I am pleased to announce a new series of guest posts that will be authored by graduate students who are enrolled in Professor Peter Carmichael’s Readings Course at West VirginiaUniversity. Professor Carmichael and I have been talking about doing this for some time now. Students are required to write a 300-500 word review of a Civil War classic and then participate in any dialogue that may follow. The only criteria for selecting a book is that the author needs to be dead. A few of the students have already contacted me with information about their particular titles and I suspect that the first reviews will be forthcoming in the next few weeks. Stay tuned.
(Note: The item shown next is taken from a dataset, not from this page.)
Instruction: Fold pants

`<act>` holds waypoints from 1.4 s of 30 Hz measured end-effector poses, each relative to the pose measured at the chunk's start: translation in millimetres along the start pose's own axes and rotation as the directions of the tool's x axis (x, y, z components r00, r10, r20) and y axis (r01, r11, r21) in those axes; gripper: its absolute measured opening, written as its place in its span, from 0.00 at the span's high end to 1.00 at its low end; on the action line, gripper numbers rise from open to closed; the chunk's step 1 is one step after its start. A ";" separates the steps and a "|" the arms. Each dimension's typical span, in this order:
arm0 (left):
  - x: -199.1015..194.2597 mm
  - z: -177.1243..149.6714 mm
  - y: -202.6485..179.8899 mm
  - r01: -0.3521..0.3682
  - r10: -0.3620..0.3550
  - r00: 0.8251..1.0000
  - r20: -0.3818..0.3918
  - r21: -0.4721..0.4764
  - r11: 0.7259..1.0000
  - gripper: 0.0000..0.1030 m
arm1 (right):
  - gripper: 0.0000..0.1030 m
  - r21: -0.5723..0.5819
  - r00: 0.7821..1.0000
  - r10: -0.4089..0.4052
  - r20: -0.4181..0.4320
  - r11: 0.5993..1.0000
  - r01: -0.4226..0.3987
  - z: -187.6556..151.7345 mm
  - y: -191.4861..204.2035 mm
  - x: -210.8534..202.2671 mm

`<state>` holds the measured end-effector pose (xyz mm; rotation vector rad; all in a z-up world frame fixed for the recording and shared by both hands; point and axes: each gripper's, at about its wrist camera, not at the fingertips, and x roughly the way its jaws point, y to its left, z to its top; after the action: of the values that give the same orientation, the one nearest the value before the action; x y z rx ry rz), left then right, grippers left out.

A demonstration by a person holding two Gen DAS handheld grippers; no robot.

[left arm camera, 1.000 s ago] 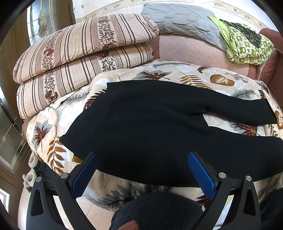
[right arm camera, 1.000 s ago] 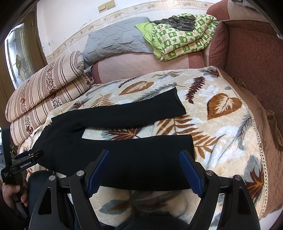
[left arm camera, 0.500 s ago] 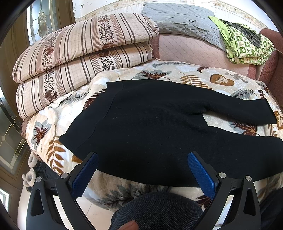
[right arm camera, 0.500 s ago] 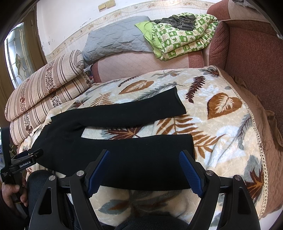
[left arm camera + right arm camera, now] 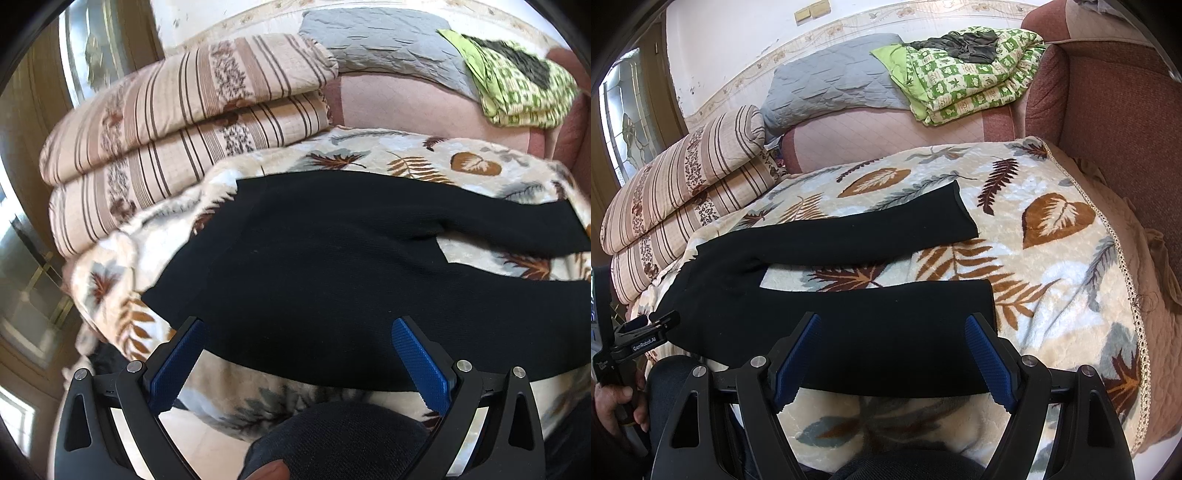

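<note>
Black pants (image 5: pixel 332 266) lie flat on a leaf-patterned blanket (image 5: pixel 406 162), waist at the left, both legs spread apart toward the right. In the right wrist view the pants (image 5: pixel 849 317) show the far leg's cuff (image 5: pixel 960 214) and the near leg's cuff (image 5: pixel 986 306). My left gripper (image 5: pixel 297 358) is open and empty, just in front of the near edge by the waist. My right gripper (image 5: pixel 892 354) is open and empty, over the near leg's lower edge. The left gripper also shows in the right wrist view (image 5: pixel 646 332).
Two striped folded quilts (image 5: pixel 177 125) are stacked at the left. A grey quilt (image 5: pixel 831 85) and a green checked blanket (image 5: pixel 967 70) lie on the sofa back. A red sofa armrest (image 5: pixel 1115 122) stands at the right. My dark-clad knee (image 5: pixel 343 439) is below the grippers.
The left wrist view has shifted slightly and is blurred, so the left gripper is moving a little. The pants and the right gripper have not moved.
</note>
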<state>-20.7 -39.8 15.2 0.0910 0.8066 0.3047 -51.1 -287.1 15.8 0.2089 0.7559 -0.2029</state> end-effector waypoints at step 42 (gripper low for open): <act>-8.9 -7.4 -15.1 -0.066 0.061 0.996 0.066 0.078 0.995 0.01 | 0.21 0.019 1.000 0.007 0.009 1.000 -0.007 -3.2 -7.4 -0.2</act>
<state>-28.3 -57.1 13.4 0.2011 0.7534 0.3281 -55.2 -293.3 12.9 0.2291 0.7445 -0.2041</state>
I like this idea for a number of reasons. Most importantly, it introduces young scholars to the possibilities associated with social media. Many of Professor Carmichael’s students hope to enter the field of Public History, which has been particularly strong in taking advantage of social media tools such as blogging and, especially, Twitter. Organizations such as the Museum of the Confederacy, Virginia Historical Society, and Lincoln Cottage are just a few that come immediately to mind. From my vantage point, however, it looks like History Departments have been slow to acknowledge the possibilities associated with social media tools. The exception has been in the area of digital history. I thoroughly enjoyed following their commentary on the state of the field at the recent AHA through Twitter [use the hashtag #AHA2010]. It goes without saying that the growth of digital history and the culture that each generation brings to the field will lead to even more dramatic changes in how History Department’s evaluate social media.
p.s. I don’t think we are going to see a review of anything by Bruce Catton. I just liked the photo.